On February 2, 2011, the Company sold 725,000 shares of its common stock at $18.35 per share in an underwritten public offering of its common stock. The Company also granted the underwriters a 30-day option to purchase up to 108,750 shares of common stock on the same terms and conditions to cover over-allotments. On February 11, 2011, the underwriters exercised their option to purchase an additional 108,750 shares of common stock. The net proceeds, including the over-allotment, after deducting the underwriting discount and offering expenses were $14,325. The Company used the proceeds of the offering to repay a portion of the outstanding balance under its line of credit and for general corporate purposes.

On June 15, 2011, the Company sold 1,200,000 shares of its common stock at $17.55 per share in an underwritten public offering of its common stock. The Company also granted the underwriters a 30-day option to purchase up to 180,000 shares of common stock on the same terms and conditions to cover over- allotments. On July 6, 2011, the underwriters exercised their option to purchase an additional 174,000 shares of common stock. The net proceeds, including the over-allotment, after deducting the underwriting discount and offering expenses were $22,705. The Company used the proceeds of the offering to repay a portion of the outstanding balance under its line of credit and for general corporate purposes.

The Company has an open market sale agreement, or the Open Market Sale Agreement, with Jefferies & Company, Inc., or Jefferies, under which it may, from time to time, offer to sell shares of its common stock with an aggregate sales price of up to $25,000 on the open market through Jefferies, as agent, or to Jefferies, as principal. As of September 30, 2011, the Company had sold 192,365 shares with net proceeds of $3,400, and has a remaining capacity to sell up to $21,600 of common stock under the Open Market Sale Agreement with Jefferies. The program was not utilized during 2011.

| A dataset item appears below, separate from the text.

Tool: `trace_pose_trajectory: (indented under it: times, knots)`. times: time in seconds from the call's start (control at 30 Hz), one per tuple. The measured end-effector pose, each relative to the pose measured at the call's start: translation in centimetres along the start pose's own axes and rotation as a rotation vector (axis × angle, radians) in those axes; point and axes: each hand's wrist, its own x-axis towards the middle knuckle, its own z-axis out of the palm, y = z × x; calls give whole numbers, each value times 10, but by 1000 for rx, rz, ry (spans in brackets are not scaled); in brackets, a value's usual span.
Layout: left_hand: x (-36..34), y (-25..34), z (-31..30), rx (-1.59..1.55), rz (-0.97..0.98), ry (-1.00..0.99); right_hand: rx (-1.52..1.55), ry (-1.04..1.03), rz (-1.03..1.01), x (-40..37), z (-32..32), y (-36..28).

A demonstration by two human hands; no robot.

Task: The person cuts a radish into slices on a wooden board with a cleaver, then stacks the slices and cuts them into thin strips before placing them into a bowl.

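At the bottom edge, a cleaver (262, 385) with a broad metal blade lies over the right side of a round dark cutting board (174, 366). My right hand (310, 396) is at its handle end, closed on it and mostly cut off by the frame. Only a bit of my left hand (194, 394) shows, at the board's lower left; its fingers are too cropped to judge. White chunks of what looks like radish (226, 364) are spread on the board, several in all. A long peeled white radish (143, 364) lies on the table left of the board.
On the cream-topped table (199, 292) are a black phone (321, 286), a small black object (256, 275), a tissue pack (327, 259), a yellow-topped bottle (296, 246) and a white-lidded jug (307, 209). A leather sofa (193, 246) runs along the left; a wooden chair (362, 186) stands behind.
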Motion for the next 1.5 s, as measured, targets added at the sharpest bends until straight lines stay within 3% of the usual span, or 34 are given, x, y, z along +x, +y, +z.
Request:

On March 28, 2011, the Company commenced an offering of an aggregate of 3,500,000 shares of its senior common stock, par value $0.001 per share, at a price to the public of $15.00 per share, of which 3,000,000 shares are intended to be offered pursuant to the primary offering and 500,000 shares are intended to be offered pursuant to the Company’s distribution reinvestment plan (the “DRIP”). The Company, however, reserves the right to reallocate the number of shares being offered between the primary offering and the DRIP. To date the Company has not sold any shares of senior common stock in this ongoing offering.